Each line containing the string "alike" should be copied out of the entries.

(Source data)
<<<<
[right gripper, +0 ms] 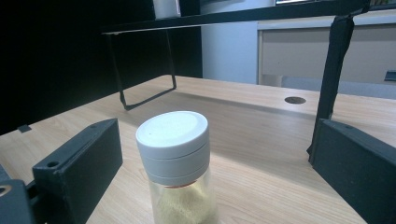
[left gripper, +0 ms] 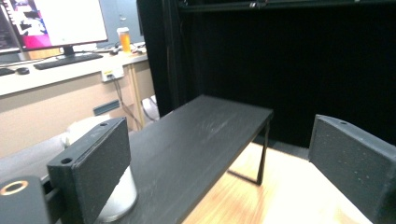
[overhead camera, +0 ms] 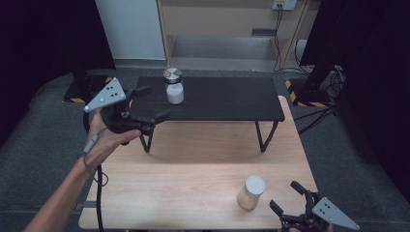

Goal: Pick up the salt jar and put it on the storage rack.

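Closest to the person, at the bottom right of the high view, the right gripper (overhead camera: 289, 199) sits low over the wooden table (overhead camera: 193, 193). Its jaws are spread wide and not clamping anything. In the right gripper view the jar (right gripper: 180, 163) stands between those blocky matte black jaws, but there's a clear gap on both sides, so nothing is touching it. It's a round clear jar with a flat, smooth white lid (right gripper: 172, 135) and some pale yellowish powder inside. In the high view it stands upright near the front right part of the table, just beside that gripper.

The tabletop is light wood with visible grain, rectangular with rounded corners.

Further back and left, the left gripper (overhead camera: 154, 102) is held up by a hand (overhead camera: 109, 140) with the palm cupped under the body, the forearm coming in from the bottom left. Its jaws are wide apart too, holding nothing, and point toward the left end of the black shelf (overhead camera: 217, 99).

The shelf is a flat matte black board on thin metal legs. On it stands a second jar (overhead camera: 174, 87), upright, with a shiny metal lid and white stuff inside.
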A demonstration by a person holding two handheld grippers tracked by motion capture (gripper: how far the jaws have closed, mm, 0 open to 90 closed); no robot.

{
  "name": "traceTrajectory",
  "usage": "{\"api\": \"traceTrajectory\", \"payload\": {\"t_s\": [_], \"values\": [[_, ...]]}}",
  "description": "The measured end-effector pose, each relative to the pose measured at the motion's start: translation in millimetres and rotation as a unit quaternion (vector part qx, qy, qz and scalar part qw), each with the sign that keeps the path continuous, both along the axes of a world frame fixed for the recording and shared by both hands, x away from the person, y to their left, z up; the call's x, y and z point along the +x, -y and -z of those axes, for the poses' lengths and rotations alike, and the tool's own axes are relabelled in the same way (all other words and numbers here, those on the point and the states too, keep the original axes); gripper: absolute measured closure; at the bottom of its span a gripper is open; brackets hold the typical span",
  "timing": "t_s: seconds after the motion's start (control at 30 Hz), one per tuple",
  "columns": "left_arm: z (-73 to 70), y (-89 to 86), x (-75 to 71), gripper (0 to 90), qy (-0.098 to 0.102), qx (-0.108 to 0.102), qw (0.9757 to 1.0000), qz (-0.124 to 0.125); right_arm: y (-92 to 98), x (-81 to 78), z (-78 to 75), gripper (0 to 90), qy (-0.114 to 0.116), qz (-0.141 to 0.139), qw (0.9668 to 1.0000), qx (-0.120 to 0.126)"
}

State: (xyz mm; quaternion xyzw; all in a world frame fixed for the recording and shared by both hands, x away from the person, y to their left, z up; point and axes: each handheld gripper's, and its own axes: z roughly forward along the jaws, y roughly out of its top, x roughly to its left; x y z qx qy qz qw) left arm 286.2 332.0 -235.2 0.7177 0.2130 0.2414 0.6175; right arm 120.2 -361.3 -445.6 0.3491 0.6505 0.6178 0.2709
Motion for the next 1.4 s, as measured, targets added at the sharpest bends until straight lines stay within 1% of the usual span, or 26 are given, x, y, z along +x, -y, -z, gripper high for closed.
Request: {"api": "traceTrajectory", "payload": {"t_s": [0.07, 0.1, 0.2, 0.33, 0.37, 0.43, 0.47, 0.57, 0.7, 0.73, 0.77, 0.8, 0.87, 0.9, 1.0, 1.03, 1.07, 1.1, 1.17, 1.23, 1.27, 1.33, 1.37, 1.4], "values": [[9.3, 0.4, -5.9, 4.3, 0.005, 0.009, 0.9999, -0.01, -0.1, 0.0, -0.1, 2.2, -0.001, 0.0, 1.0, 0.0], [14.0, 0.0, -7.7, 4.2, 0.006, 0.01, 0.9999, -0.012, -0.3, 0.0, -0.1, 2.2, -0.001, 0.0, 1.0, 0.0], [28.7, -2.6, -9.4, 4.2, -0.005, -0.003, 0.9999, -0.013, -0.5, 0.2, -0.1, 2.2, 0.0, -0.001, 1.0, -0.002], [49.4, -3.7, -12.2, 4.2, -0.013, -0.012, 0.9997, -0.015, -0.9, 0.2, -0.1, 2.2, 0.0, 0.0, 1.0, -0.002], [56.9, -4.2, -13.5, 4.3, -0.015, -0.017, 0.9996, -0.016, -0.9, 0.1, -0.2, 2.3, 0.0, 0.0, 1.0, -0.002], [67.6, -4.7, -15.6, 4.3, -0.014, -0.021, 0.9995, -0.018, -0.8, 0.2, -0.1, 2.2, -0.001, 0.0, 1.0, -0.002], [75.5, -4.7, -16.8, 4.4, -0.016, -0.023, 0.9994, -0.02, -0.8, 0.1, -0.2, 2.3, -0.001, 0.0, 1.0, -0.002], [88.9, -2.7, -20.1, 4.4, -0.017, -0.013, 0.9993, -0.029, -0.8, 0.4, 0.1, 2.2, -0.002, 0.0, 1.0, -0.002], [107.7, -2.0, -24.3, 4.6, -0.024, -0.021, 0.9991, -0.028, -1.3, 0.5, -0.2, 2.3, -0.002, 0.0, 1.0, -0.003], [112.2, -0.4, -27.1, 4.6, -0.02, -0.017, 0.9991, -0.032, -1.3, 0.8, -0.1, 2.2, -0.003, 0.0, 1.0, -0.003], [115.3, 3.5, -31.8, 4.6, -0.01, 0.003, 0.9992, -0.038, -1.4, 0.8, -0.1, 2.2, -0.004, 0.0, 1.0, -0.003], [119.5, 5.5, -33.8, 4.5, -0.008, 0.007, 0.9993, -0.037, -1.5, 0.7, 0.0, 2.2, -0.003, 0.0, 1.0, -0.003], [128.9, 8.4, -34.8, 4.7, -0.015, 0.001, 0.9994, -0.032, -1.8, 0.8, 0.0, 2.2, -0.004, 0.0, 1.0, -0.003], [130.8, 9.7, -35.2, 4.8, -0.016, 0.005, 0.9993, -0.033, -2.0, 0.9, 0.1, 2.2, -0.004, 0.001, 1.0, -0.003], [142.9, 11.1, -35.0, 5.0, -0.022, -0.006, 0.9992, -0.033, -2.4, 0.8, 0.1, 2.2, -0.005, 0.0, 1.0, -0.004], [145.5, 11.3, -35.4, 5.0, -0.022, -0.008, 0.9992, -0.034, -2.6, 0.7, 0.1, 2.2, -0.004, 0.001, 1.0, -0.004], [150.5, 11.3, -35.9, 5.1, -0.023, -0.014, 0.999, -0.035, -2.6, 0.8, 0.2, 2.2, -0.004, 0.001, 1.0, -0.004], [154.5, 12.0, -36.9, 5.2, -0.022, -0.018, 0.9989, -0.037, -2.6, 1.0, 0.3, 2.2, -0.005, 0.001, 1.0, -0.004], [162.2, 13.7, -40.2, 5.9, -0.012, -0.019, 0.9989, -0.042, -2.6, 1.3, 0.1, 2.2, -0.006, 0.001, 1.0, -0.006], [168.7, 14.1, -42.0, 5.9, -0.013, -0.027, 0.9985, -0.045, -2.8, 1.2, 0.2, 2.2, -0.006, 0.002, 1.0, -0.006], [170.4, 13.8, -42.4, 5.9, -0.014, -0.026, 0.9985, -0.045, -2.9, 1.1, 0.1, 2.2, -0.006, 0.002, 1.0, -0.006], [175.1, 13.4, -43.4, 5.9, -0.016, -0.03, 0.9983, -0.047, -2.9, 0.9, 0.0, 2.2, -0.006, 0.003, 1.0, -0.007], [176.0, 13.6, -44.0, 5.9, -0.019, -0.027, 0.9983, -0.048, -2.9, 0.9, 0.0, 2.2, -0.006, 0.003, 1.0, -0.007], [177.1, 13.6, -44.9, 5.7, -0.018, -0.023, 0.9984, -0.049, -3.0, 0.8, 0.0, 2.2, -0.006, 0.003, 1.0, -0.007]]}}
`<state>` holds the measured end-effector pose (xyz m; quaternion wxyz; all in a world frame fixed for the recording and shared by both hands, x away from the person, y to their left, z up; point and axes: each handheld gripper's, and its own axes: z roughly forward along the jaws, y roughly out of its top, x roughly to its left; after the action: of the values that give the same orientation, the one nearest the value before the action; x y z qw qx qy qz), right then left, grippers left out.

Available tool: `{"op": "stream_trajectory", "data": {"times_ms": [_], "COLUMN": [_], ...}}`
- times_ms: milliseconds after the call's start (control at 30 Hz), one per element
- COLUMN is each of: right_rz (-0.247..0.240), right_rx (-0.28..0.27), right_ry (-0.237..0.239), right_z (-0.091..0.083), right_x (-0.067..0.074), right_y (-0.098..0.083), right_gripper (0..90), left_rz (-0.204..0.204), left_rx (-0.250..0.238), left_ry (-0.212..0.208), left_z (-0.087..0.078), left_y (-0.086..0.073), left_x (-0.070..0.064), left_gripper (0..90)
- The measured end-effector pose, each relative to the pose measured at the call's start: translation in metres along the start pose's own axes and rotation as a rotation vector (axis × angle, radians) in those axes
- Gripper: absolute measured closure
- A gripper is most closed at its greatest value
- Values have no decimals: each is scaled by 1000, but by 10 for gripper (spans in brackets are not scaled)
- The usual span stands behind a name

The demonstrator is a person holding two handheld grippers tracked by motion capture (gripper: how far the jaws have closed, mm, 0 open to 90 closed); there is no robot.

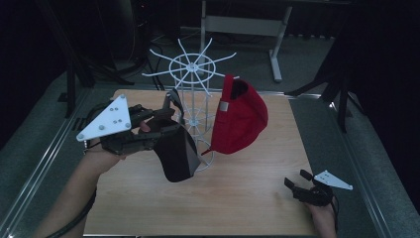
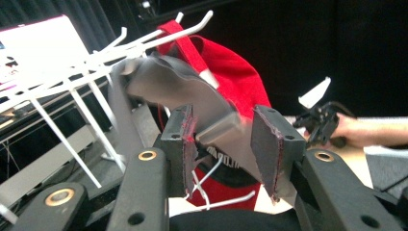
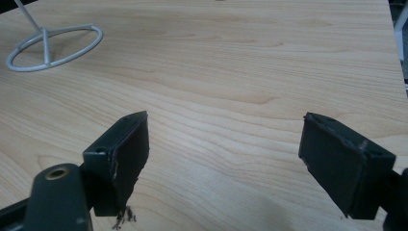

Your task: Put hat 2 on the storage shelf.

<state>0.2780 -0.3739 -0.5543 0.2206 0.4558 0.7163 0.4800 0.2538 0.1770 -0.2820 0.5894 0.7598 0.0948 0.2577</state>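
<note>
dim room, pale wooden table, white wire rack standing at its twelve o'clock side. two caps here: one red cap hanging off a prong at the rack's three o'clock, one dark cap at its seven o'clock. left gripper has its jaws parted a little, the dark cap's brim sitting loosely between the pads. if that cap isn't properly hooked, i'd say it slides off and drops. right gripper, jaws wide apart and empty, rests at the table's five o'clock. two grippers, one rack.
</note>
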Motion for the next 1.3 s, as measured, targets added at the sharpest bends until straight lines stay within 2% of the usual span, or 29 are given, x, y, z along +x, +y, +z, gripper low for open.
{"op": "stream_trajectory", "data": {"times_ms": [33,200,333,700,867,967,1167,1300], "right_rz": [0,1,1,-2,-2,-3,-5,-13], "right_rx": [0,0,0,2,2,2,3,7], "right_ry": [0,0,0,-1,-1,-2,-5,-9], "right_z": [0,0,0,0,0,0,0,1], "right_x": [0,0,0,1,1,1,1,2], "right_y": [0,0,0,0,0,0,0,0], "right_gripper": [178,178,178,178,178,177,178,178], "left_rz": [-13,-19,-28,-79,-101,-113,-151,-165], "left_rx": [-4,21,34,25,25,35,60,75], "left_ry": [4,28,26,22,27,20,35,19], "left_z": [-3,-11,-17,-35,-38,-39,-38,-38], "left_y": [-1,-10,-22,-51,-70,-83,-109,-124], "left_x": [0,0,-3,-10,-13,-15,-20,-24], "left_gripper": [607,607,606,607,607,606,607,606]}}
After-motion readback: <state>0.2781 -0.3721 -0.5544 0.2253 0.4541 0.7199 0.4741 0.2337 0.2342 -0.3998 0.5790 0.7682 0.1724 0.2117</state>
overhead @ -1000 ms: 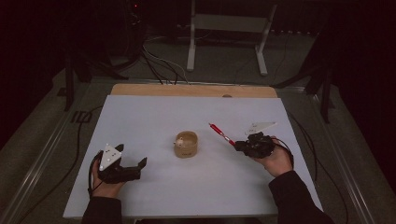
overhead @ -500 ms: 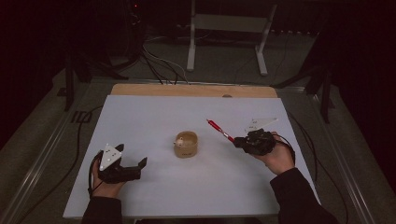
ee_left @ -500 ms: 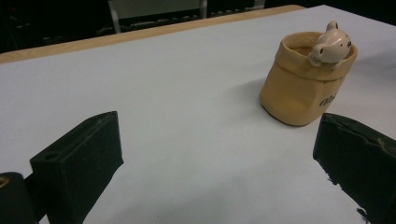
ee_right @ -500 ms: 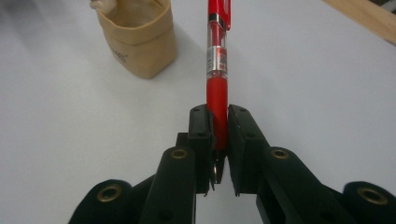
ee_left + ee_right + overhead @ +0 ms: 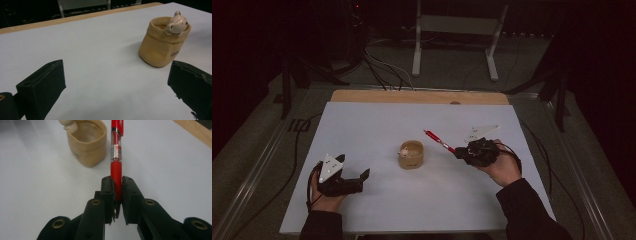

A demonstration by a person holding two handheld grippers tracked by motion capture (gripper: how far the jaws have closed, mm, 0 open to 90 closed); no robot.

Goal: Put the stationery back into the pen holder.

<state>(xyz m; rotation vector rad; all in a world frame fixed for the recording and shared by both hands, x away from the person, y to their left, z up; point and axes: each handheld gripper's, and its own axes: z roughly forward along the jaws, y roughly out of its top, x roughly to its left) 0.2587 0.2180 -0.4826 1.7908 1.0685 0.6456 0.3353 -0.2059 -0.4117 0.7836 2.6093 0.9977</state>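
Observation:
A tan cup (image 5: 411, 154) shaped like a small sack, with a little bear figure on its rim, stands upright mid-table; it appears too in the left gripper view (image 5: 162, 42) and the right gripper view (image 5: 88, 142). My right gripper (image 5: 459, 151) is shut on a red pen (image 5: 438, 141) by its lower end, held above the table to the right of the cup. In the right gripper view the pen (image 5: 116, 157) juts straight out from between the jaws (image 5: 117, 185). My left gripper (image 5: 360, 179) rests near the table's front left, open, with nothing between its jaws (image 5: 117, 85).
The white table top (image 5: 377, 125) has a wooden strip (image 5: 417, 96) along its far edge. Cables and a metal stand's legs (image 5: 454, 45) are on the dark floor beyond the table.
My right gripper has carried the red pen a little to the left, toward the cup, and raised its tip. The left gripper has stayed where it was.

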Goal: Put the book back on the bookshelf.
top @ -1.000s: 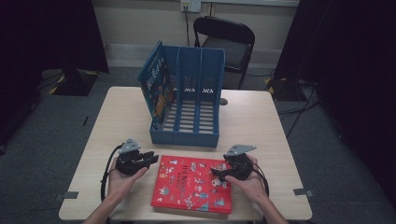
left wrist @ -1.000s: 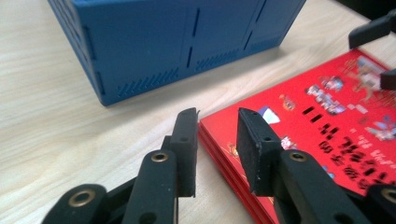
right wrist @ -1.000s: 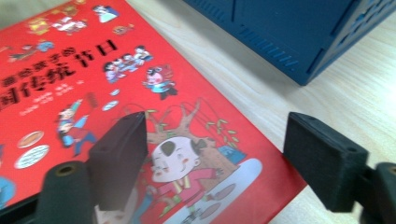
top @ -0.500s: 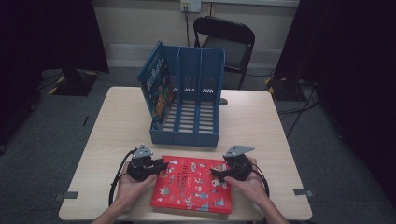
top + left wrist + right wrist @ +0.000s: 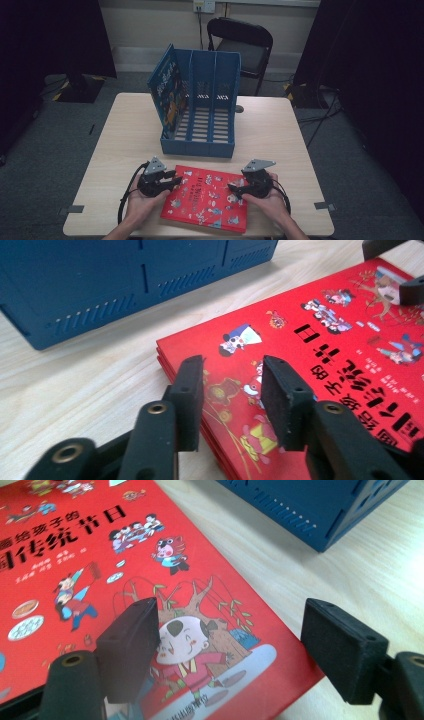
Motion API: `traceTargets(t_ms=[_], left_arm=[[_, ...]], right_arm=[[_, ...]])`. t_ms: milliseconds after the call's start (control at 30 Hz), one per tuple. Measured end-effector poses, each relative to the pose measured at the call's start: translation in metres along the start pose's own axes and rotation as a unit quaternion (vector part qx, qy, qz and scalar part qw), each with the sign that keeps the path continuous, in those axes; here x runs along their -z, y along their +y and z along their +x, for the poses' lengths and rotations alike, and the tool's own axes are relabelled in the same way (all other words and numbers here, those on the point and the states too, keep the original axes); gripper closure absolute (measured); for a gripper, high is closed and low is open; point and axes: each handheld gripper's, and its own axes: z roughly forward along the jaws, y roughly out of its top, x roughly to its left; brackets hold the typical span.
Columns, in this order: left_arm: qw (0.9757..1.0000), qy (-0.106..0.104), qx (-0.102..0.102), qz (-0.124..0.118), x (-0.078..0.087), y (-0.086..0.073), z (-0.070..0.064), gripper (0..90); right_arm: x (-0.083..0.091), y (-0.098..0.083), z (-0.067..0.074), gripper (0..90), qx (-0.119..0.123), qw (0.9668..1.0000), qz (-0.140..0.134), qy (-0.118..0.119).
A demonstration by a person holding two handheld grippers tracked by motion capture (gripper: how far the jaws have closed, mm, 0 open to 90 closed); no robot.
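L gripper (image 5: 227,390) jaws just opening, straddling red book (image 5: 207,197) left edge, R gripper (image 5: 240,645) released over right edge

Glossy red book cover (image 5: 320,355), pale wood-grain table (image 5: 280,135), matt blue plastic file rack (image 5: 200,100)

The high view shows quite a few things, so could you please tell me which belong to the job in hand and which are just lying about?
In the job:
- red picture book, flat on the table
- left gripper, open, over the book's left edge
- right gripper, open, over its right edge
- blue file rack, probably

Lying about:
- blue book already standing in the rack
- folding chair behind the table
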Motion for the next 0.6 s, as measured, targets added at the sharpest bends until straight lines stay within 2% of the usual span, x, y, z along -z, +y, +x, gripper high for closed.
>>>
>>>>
## SOLUTION FOR THIS TASK
  "description": "The measured end-effector pose, each relative to the pose measured at the motion's start: translation in millimetres and rotation as a unit quaternion (vector part qx, qy, qz and scalar part qw), each with the sign that keeps the path continuous, both along the axes of a world frame fixed for the recording and shared by both hands, x away from the person, y to their left, z up; the call's x, y and z point along the +x, -y and -z of those axes, for the poses' lengths and rotations alike, and the tool's own axes are relabelled in the same way (all other words and numbers here, those on the point and the states too, keep the original axes); gripper: absolute measured closure; at the bottom of its span a gripper is open; brackets hold the typical span",
Motion API: `traceTargets(t_ms=[_], left_arm=[[_, ...]], right_arm=[[_, ...]])`. t_ms: milliseconds after the call's start (control at 30 Hz), one per tuple. Measured end-effector poses, each relative to the pose measured at the call's start: translation in metres along the start pose's own axes and rotation as a unit quaternion (vector part qx, qy, qz and scalar part qw), each with the sign that keeps the path continuous, in those axes; here x runs along their -z, y along their +y and z along their +x, for the poses' lengths and rotations alike, and the tool's own axes are relabelled in the same way (all other words and numbers here, those on the point and the states too, keep the original axes); gripper closure absolute (measured); for a gripper, high is closed and low is open; point and axes: each handheld gripper's, and its own axes: z roughly forward along the jaws, y roughly out of its top, x roughly to its left; brackets hold the typical span.

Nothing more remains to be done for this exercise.